I need your help with #3.
What are the best practice for designing such a component?
It is obvious that it needs to maintain the data for 10 records per users.
A key value map may help, Is it better to have the map managed in the task itself or using a distributed cache?
For example Redis a key value store (I never used it before).
Thanks for your help
I had worked with redis quite a bit. So, I'll comment on your thought of using redis
#3 has 3 requirements
Buffer per user
Buffer for 10 Tasks
Should Expire every 5 min
1. Buffer Per User:
Redis is just a key value store. Although it supports wide variety of datatypes, they are always values mapped to a STRING key. So, You should decide how to identify a user uniquely incase you need have per user buffer. Because In redis you will never get an error when you override a key new value. One solution might be check the existence before write.

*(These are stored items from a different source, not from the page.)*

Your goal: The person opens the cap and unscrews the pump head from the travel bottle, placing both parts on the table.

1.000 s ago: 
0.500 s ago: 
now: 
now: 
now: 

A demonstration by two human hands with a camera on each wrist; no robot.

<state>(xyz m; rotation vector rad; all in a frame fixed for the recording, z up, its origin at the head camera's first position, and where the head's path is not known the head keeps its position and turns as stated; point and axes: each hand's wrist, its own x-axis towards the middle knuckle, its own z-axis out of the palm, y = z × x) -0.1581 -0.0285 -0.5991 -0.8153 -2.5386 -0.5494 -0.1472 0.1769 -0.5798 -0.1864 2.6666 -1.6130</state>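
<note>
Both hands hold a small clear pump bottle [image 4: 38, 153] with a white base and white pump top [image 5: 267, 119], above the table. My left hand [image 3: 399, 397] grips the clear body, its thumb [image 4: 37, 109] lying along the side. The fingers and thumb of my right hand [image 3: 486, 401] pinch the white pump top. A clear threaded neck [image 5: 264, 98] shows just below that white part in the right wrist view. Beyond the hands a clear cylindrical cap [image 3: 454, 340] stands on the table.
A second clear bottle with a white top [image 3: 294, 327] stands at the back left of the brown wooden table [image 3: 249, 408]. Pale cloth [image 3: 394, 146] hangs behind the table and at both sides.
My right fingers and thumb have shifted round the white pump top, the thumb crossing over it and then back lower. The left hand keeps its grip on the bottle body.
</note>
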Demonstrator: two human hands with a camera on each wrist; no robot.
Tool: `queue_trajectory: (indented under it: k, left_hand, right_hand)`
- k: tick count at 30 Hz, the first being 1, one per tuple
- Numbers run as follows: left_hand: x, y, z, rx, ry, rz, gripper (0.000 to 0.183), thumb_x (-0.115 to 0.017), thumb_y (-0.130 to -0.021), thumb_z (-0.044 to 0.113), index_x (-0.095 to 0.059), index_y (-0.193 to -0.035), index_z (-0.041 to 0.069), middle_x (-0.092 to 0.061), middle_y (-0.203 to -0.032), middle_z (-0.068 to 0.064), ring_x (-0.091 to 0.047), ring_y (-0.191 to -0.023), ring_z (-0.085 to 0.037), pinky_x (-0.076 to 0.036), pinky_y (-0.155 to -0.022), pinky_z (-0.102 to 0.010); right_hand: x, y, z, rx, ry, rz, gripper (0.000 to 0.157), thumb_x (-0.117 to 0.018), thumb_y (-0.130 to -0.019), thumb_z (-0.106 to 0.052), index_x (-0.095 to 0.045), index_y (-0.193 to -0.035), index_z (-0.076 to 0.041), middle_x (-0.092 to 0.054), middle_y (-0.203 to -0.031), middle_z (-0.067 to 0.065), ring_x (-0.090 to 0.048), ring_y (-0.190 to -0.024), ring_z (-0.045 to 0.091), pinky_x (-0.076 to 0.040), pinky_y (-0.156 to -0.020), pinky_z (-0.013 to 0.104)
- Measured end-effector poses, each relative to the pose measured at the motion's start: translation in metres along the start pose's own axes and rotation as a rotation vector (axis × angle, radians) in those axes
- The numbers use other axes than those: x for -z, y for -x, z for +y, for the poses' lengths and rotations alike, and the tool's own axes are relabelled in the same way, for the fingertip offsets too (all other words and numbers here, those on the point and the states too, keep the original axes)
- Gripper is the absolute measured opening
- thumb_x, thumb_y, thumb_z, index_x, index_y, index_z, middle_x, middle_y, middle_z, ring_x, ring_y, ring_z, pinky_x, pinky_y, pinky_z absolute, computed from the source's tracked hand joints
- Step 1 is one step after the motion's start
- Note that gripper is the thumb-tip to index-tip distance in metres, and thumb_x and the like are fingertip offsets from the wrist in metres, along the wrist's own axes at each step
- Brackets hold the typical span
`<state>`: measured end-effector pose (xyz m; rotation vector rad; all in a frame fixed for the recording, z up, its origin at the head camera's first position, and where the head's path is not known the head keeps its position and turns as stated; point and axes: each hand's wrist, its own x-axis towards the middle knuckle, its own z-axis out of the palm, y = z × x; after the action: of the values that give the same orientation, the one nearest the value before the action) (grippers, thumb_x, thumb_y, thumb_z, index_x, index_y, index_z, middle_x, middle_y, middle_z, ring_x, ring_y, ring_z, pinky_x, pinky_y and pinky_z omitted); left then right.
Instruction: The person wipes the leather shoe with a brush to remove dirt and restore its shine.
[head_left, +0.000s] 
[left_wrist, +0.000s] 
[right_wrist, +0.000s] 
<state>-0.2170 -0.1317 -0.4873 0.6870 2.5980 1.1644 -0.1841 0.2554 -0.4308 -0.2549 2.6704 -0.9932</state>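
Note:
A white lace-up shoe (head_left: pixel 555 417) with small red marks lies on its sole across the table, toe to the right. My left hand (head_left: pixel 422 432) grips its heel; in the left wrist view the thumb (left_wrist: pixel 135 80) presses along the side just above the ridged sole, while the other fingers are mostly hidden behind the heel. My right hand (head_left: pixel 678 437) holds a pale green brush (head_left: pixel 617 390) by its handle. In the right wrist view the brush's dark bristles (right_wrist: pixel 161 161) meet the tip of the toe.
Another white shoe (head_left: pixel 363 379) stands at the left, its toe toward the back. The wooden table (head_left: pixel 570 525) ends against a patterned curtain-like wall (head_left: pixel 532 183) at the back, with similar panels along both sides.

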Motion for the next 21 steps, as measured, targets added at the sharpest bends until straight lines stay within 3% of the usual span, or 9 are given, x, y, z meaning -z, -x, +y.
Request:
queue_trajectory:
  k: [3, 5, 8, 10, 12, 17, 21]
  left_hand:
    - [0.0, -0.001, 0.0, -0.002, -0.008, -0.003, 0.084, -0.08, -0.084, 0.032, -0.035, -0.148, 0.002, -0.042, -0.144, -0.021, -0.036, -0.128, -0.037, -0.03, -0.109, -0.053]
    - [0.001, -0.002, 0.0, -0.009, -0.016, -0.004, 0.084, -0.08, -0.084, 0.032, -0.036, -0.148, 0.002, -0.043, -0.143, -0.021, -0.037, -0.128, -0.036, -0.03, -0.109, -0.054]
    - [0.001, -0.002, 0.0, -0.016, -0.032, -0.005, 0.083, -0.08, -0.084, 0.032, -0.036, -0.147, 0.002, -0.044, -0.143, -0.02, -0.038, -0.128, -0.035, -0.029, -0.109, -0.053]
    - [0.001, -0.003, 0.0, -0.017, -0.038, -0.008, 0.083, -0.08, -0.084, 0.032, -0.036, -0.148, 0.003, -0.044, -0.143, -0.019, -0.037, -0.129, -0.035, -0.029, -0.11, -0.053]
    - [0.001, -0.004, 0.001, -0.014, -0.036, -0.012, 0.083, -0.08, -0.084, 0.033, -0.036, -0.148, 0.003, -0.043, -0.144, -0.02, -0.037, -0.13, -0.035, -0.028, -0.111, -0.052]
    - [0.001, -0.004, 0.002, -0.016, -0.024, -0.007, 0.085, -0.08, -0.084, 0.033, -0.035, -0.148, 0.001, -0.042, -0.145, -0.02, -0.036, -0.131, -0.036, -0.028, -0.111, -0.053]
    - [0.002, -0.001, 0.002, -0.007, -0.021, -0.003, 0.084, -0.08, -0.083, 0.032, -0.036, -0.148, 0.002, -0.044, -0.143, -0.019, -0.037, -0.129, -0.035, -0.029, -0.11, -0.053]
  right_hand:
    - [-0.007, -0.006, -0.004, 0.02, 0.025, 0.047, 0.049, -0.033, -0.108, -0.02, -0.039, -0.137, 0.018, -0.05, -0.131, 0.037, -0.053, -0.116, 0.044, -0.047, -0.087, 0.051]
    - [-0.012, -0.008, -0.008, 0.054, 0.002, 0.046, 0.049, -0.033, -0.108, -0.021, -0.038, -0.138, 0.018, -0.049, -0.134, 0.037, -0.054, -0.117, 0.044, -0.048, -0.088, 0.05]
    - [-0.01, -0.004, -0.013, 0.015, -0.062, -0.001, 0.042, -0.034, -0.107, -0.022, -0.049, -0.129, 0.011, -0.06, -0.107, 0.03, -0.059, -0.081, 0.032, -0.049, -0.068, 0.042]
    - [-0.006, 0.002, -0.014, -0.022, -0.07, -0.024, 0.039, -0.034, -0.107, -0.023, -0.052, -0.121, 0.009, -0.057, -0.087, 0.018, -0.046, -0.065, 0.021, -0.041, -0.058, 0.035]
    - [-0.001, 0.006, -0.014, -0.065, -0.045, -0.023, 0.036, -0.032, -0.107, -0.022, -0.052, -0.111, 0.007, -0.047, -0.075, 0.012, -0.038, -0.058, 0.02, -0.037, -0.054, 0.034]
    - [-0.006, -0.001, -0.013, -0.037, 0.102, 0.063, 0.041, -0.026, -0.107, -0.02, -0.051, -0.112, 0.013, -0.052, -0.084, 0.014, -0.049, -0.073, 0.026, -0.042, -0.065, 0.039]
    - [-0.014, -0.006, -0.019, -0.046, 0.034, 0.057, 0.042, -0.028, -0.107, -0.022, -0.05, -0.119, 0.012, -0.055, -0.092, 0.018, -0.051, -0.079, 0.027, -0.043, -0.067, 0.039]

2. Buffer for 10 Tasks: You obviously can implement a queue in redis. But restricting its size is left to you. Ex: Using LPUSH and LTRIM or Using LLEN to check the length and decide whether to trigger your process. The key associated with this queue should be the one you decided in part 1.
3. Buffer Expires in 5 min: This is a toughest task. In redis every key irrespective of underlying datatype it value has, can have an expiry. But the expiry process is silent. You won't get notified on expiry of any key. So, you will silently lose your buffer if you use this property. One work around for this is, having an index. Means, the index will map a timestamp to the keys who are all need to be expired at that timestamp value. Then in background you can read the index every minute and manually delete the key [after reading] out of redis and call your desired process with the buffer data. To have such an index you can look at Sorted Sets. Where timestamp will be your score and set member will be the keys [unique key per user decided in part 1 which maps to a queue] you wish to delete at that timestamp. You can do zrangebyscore to read all set members with specified timestamp
Overall:
Use Redis List to implement a queue.
Use LLEN to make sure you are not exceeding your 10 limit.
Whenever you create a new list make an entry into index [Sorted Set] with Score as Current Timestamp + 5 min and Value as the list's key.
When LLEN reaches 10, remember to read then remove the key from the index [sorted set] and from the db [delete the key->list]. Then trigger your process with data.
For every one min, generate current timestamp, read the index and for every key, read data then remove the key from db and trigger your process.
This might be my way to implement it. There might be some other better way to model your data in redis
For your requirements 1 & 2: [Apache Flume or Kafka]
For your requirement #3: [Esper Bolt inside Storm. In Redis for accomplishing this you will have to rewrite the Esper Logic.]